Single by Steel Magnolia

from the album Steel Magnolia
- Released: June 21, 2010
- Genre: Country
- Length: 4:00
- Label: Big Machine
- Songwriters: Britton Cameron, Patricia Conroy
- Producer: Dann Huff

Steel Magnolia singles chronology
| "Keep On Lovin' You" (2009) | "Just By Being You (Halo and Wings)" (2010) | "Last Night Again" (2010) |

= Just By Being You (Halo and Wings) =

"Just By Being You (Halo and Wings)" is a song written by Britton Cameron and Canadian country music singer Patricia Conroy, and recorded by American country music duo Steel Magnolia. It was released on July 20, 2010, as the second single from their self-titled debut album, which was released on January 11, 2011.

== Critical reception ==
Kevin John Coyne, of Country Universe, gave the song a "C" rating, stating that the song could put Matchbox Twenty fans to sleep.

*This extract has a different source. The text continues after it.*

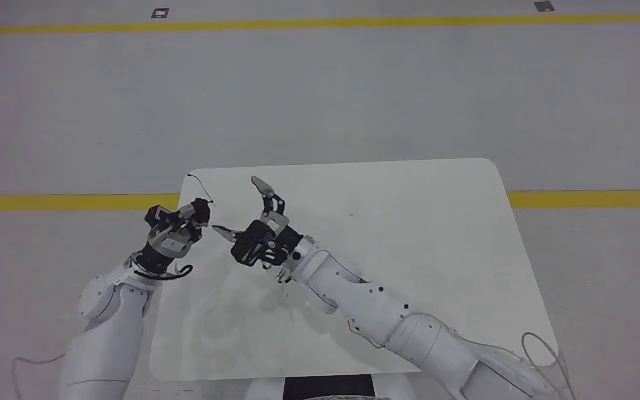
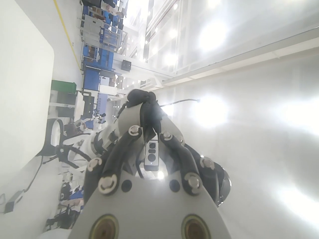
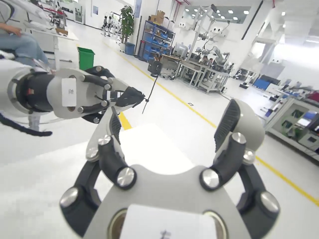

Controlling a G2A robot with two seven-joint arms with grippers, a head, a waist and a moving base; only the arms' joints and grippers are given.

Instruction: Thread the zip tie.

He also said that the duo could have come up with something worthy of their time and effort.

== Music video ==
The song was made into a music video, which premiered on Country Music Television on July 2, 2010. The video was directed by Kristin Barlowe. In the video, the duo perform in the middle of woods, while in the backdrop are two children playing. As the video progresses, special effects are used to simulate the children, as well as Steel Magnolia, turning into angels.

== Chart performance ==
"Just By Being You (Halo and Wings)" debuted on the Billboard Hot Country Songs chart in June 2010, prior to its official radio release. Since then, it has become Steel Magnolia's second Top 40 single on that chart. It peaked at number 25 on the country charts in November 2010.